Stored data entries
* * *
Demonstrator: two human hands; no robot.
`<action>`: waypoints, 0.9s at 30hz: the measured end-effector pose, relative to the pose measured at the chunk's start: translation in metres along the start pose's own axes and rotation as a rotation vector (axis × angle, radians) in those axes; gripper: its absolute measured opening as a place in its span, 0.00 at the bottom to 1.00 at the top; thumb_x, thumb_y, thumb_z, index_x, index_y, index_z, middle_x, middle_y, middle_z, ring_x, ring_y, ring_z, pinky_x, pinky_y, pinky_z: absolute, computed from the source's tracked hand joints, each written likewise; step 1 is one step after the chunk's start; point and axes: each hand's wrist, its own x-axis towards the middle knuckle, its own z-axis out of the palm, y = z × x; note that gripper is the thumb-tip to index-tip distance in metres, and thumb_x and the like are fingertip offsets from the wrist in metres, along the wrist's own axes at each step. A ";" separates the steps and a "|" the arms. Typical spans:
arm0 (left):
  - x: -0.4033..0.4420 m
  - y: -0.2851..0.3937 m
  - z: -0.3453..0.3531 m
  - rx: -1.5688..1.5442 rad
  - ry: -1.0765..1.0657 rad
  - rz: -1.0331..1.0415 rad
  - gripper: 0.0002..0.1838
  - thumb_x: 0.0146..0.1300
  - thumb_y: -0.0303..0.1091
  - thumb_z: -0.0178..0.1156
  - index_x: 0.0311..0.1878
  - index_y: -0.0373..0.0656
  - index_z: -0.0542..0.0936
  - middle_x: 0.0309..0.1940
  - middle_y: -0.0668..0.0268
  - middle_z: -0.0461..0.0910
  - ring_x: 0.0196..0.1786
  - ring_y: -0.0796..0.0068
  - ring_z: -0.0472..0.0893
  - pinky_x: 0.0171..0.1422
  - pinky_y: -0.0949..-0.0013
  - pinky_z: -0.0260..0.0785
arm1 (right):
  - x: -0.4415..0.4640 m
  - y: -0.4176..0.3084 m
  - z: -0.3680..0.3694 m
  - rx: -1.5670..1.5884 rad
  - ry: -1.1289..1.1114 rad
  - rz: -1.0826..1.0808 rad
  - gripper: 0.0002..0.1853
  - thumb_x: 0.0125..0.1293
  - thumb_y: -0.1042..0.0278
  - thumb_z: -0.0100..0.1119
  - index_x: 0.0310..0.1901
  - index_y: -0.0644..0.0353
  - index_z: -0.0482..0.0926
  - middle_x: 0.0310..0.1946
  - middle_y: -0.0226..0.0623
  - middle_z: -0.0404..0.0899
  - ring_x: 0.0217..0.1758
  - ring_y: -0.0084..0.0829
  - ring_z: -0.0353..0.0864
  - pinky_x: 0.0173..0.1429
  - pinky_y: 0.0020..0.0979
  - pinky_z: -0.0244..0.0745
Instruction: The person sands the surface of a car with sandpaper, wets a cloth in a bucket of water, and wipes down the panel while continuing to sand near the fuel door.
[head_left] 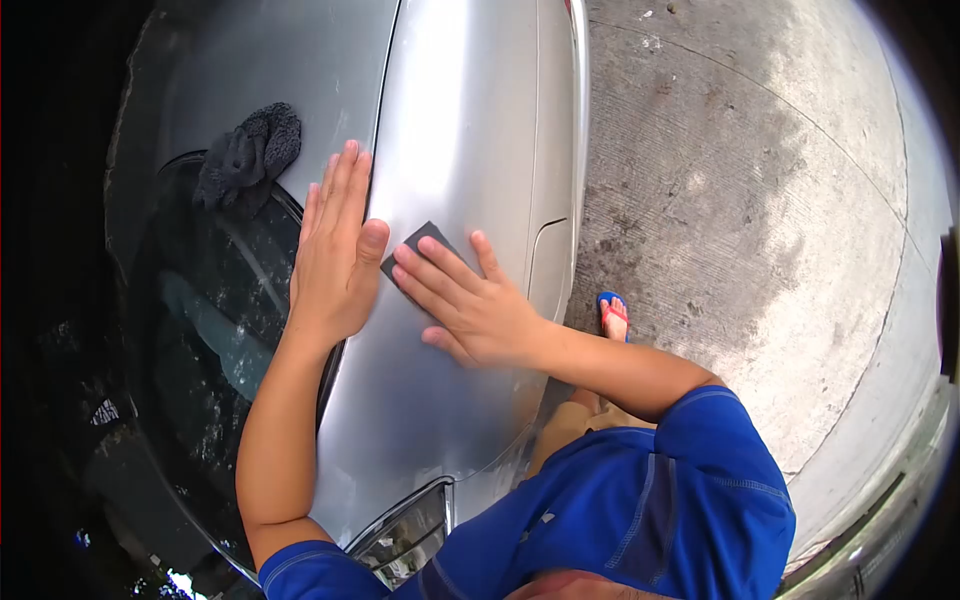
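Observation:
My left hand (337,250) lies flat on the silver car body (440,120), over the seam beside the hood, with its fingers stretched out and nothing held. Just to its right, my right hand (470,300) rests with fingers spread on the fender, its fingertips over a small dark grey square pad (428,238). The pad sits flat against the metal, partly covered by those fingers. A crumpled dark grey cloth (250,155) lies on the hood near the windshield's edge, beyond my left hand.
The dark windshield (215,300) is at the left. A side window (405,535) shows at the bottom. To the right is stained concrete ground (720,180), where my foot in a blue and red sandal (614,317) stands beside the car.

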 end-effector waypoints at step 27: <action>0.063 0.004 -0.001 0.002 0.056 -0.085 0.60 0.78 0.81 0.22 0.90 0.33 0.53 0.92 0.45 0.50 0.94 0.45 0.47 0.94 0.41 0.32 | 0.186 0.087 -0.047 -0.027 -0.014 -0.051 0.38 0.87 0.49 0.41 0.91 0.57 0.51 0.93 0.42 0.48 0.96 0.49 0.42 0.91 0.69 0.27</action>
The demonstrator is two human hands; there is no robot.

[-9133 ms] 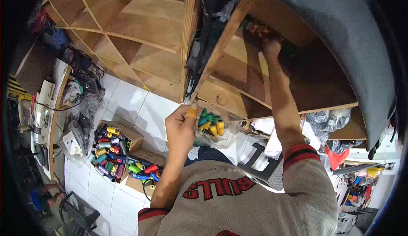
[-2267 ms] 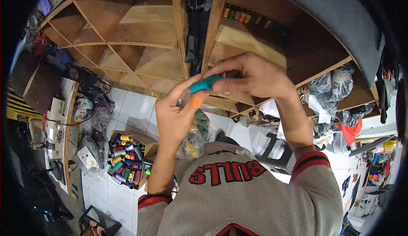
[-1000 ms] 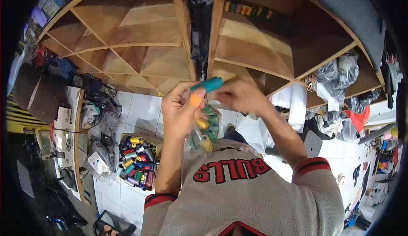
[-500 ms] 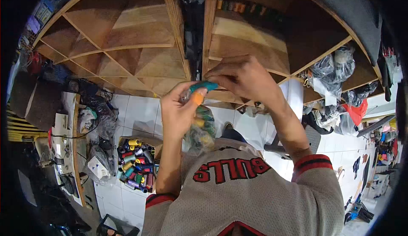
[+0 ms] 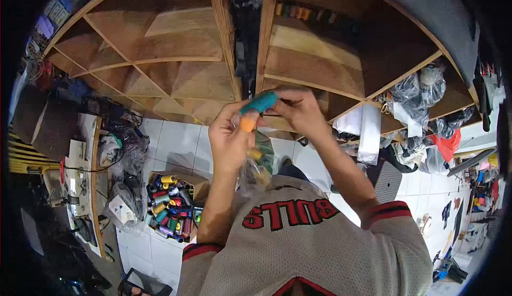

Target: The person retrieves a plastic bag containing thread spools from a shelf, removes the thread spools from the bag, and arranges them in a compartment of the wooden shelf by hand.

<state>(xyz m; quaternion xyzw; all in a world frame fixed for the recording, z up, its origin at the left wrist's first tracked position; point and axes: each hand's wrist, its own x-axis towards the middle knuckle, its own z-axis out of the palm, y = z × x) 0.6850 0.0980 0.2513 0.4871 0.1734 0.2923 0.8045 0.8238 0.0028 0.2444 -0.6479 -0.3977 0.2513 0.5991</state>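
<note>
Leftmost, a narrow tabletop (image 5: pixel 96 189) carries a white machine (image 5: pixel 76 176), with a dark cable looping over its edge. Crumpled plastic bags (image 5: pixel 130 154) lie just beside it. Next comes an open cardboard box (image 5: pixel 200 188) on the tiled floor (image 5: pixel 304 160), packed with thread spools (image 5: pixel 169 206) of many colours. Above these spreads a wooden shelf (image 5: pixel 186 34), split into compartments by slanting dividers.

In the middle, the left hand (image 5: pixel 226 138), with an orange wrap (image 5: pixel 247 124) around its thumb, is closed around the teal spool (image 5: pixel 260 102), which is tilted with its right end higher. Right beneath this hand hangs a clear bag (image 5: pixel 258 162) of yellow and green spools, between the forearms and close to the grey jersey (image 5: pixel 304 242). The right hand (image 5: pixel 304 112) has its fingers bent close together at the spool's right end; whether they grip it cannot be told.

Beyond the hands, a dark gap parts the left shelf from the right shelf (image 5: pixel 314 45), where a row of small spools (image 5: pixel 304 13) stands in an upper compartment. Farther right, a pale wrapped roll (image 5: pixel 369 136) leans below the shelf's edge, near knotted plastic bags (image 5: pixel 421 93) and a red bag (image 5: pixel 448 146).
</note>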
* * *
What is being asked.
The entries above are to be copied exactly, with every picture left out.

Solution to this task.
Demonstrator: two human hands; no robot.
`<action>`: waypoints, 0.9s at 30hz: the measured end-effector pose, relative to the pose measured at the chunk's start: translation in metres along the start pose's own axes and rotation as a rotation vector (axis × angle, radians) in those axes; gripper: its absolute measured opening as a place in its span, 0.00 at the bottom to 1.00 at the top; thumb_x, thumb_y, thumb_z, index_x, index_y, index_z, middle_x, middle_y, middle_z, ring_x, ring_y, ring_z, pinky_x, pinky_y, pinky_z: absolute, computed from the source's tracked hand joints, each written likewise; step 1 is one step after the chunk's start; point and axes: each hand's wrist, its own x-axis towards the middle knuckle, its own z-axis out of the palm, y = z × x; note that gripper is the thumb-tip to index-tip distance in metres, and thumb_x and the like are fingertip offsets from the wrist in metres, along the wrist's own axes at each step. A ";" separates the steps and a "|" the arms. Typical spans:
arm0 (left):
  - x: -0.4033..0.4420 m
  - y: -0.2851..0.3937 m
  - z: -0.3453..0.3531 m
  - rx: -1.5688..1.5442 rad
  - ry: -1.0765..1.0657 rad
  - rz: -1.0331..1.0415 rad
  - gripper: 0.0002..0.1838
  - thumb_x: 0.0146..0.1300
  - thumb_y: -0.0303..0.1091
  - thumb_z: -0.0178..0.1156
  - index_x: 0.0311..0.1878
  - index_y: -0.0373..0.0656
  - index_z: -0.0542..0.0936
  - middle_x: 0.0309..0.1940
  - middle_y: -0.0668..0.0268
  - middle_z: -0.0461..0.0910
  - ring_x: 0.0196..0.1786
  - ring_y: -0.0796..0.0068
  - ring_z: -0.0472..0.0893
  - pinky_x: 0.0171..0.1422
  - pinky_y: -0.0949..-0.0013
  - pinky_z: -0.0260..0.0785
arm1 (right):
  - x: -0.4415..0.4640 m
  - y: -0.4176..0.3084 m
  - z: -0.3680..0.3694 m
  - rx: -1.5670..1.5884 rad
  - ry: -1.1289..1.1114 rad
  - rz: -1.0826..1.0808 rad
  - gripper: 0.0002..0.1853
  - thumb_x: 0.0125..0.1293
  - thumb_y: -0.1042..0.0278
  - thumb_z: -0.0100..0.1119
  - index_x: 0.0310..0.1901
  - index_y: -0.0644..0.0353
  - index_z: -0.0482..0.0926
  - middle_x: 0.0310..0.1946
  - middle_y: -0.0226..0.0623
  - middle_z: -0.0404..0.0899
  - ring_x: 0.0217..0.1758
  - ring_y: -0.0084..0.0829
  - ring_z: -0.0353..0.0864
  - pinky_x: 0.0173..0.1429
  - pinky_y: 0.0020..0.0979
  - pinky_z: -0.0244..0.0745
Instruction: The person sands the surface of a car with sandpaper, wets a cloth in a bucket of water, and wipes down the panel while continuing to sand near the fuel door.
[head_left] 
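Observation:
My left hand (337,250) lies flat on the silver car body (440,120), over the seam beside the hood, with its fingers stretched out and nothing held. Just to its right, my right hand (470,300) rests with fingers spread on the fender, its fingertips over a small dark grey square pad (428,238). The pad sits flat against the metal, partly covered by those fingers. A crumpled dark grey cloth (250,155) lies on the hood near the windshield's edge, beyond my left hand.
The dark windshield (215,300) is at the left. A side window (405,535) shows at the bottom. To the right is stained concrete ground (720,180), where my foot in a blue and red sandal (614,317) stands beside the car.
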
 end-effector waypoints at step 27: <action>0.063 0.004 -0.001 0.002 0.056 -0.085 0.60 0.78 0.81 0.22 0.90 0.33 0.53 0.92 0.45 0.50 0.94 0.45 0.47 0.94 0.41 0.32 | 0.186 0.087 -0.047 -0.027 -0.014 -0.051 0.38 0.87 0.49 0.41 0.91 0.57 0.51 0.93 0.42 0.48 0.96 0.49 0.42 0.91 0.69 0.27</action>
The demonstrator is two human hands; there is no robot.

[-9133 ms] 
[-2267 ms] 
[-1000 ms] 
[-500 ms] 
[+0 ms] 

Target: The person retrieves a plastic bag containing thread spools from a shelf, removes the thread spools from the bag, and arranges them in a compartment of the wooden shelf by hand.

<state>(xyz m; quaternion xyzw; all in a world frame fixed for the recording, z up, its origin at the left wrist's first tracked position; point and axes: each hand's wrist, its own x-axis towards the middle knuckle, its own z-axis out of the palm, y = z × x) 0.6850 0.0980 0.2513 0.4871 0.1734 0.2923 0.8045 0.8238 0.0028 0.2444 -0.6479 -0.3977 0.2513 0.5991</state>
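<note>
Leftmost, a narrow tabletop (image 5: pixel 96 189) carries a white machine (image 5: pixel 76 176), with a dark cable looping over its edge. Crumpled plastic bags (image 5: pixel 130 154) lie just beside it. Next comes an open cardboard box (image 5: pixel 200 188) on the tiled floor (image 5: pixel 304 160), packed with thread spools (image 5: pixel 169 206) of many colours. Above these spreads a wooden shelf (image 5: pixel 186 34), split into compartments by slanting dividers.

In the middle, the left hand (image 5: pixel 226 138), with an orange wrap (image 5: pixel 247 124) around its thumb, is closed around the teal spool (image 5: pixel 260 102), which is tilted with its right end higher. Right beneath this hand hangs a clear bag (image 5: pixel 258 162) of yellow and green spools, between the forearms and close to the grey jersey (image 5: pixel 304 242). The right hand (image 5: pixel 304 112) has its fingers bent close together at the spool's right end; whether they grip it cannot be told.

Beyond the hands, a dark gap parts the left shelf from the right shelf (image 5: pixel 314 45), where a row of small spools (image 5: pixel 304 13) stands in an upper compartment. Farther right, a pale wrapped roll (image 5: pixel 369 136) leans below the shelf's edge, near knotted plastic bags (image 5: pixel 421 93) and a red bag (image 5: pixel 448 146).
</note>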

The work on this exercise is complete.